Estou sentada nos degraus de casa, estava preparada para sair. Acabei de receber fotografias do meu filho na escola, abraçado a um dos seus amigos, ambos sentados num tronco de uma árvore.
Comovi-me.
Felizmente já se fala sobre todos os lados da maternidade, de se ser mãe e do processo que nos sai do pêlo. Talvez falte falar mais, abertamente, sobre um ou outro lado. Ou talvez só mais perspectivas.
Mas disto ninguém me falou.
O tempo passou. O bebé cresceu. O seu mundo foi esticando e a independência, como um elástico, vai expandindo. O elo entre nós é constante e isso permitiu que ele fosse, confiante, fazendo as suas conquistas.

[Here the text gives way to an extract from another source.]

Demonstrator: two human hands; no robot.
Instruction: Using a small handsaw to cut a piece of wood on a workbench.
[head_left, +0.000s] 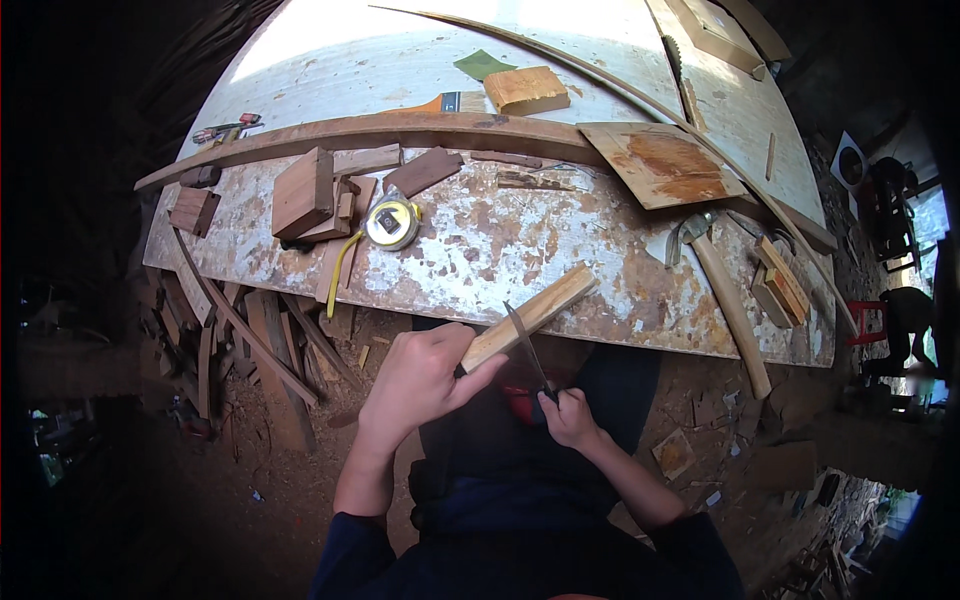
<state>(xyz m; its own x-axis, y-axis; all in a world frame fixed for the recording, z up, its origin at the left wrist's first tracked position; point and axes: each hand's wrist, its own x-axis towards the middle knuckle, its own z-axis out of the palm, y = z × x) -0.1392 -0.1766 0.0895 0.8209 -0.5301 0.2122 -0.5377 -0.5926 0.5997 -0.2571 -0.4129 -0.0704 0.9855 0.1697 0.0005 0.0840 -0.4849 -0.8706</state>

Caminhando em frente e, cada vez menos frequentemente, a olhar sobre o ombro com a certeza de que eu lá estarei. Sabe, agora, que tem sempre o meu abraço no regresso. Outros espaços, outros sítios, outros colos, outras vozes, outras mãos que ele agarra e que o amparam. Eu já não sou o mundo dele. Ele tem o seu próprio mundo do qual eu faço parte.
O meu filho existe, agora, para além de mim. Para além da nossa casa. Da nossa família. Da nossa constante protecção. Creio profundamente que foi a nossa ligação, o nosso amor e confiança, que lhe permitiram alargar o horizonte com alegria e segurança. Agora não é a ele a quem custa a separação, é a mim. Nunca me falaram disto.
Nunca me falaram do quão comovente é testemunhar que o meu filho é alguém. (Coisa doida esta de o conhecer e o saber como ninguém mas ainda não saber que pessoa será ele, quem é ele.) Do quanto cada conquista é um rebentar de orgulho enquanto o coração mirra por saber que é mais um passo de autonomia, longe do meu colo. De como é incrível observá-lo, à distância, a ser ele próprio livremente – um mistério que agora vamos decifrando em silêncio, em adoração. Do calor no peito de o ver conhecer as suas pessoas, a fazer amigos, a expressar-se e a demonstrar-lhes o seu carinho. De saber que a semente da confiança que lhe transmitimos é agora replicada e disseminada nos outros. De poder acreditar convictamente que a relação saudável que criámos com ele, permite-lhe olhar o mundo de uma forma justa e aberta.
Quando estava grávida, quando o vi recém-nascido, perguntei-me muitas vezes por onde iriam andar aquelas mãos pequeninas, onde iriam pisar aqueles pés, onde andariam as pessoas da vida dele, as desilusões e os amores. Quem seria ele, quem seriam eles, quem seríamos nós nessa altura. Nunca pedi grandes desejos, apenas que a vida fosse justa com ele – nem boa nem má, justa. Que ele, enquanto homem, fosse integro e consciente, atento a quem o rodeia. Hoje, aquela fotografia provou-me que o caminho está a começar da melhor maneira.
Agora, está tudo a acontecer à minha volta. E é tão bom. A Cláudia Lucas Chéu escrevia há dias que «não há nada mais precioso que assistir-se à travessia de alguém que se trouxe ao mundo». Desconfio que tenha razão e queira a vida que o possa fazer por muito tempo.
A mim, fica-me a tarefa de redescobrir o meu lugar, de colo mais leve e braços menos doridos. Porque também eu existo além dele. A nossa descoberta assemelha-se e segue em paralelo. Agora não ao colo, de mãos dadas.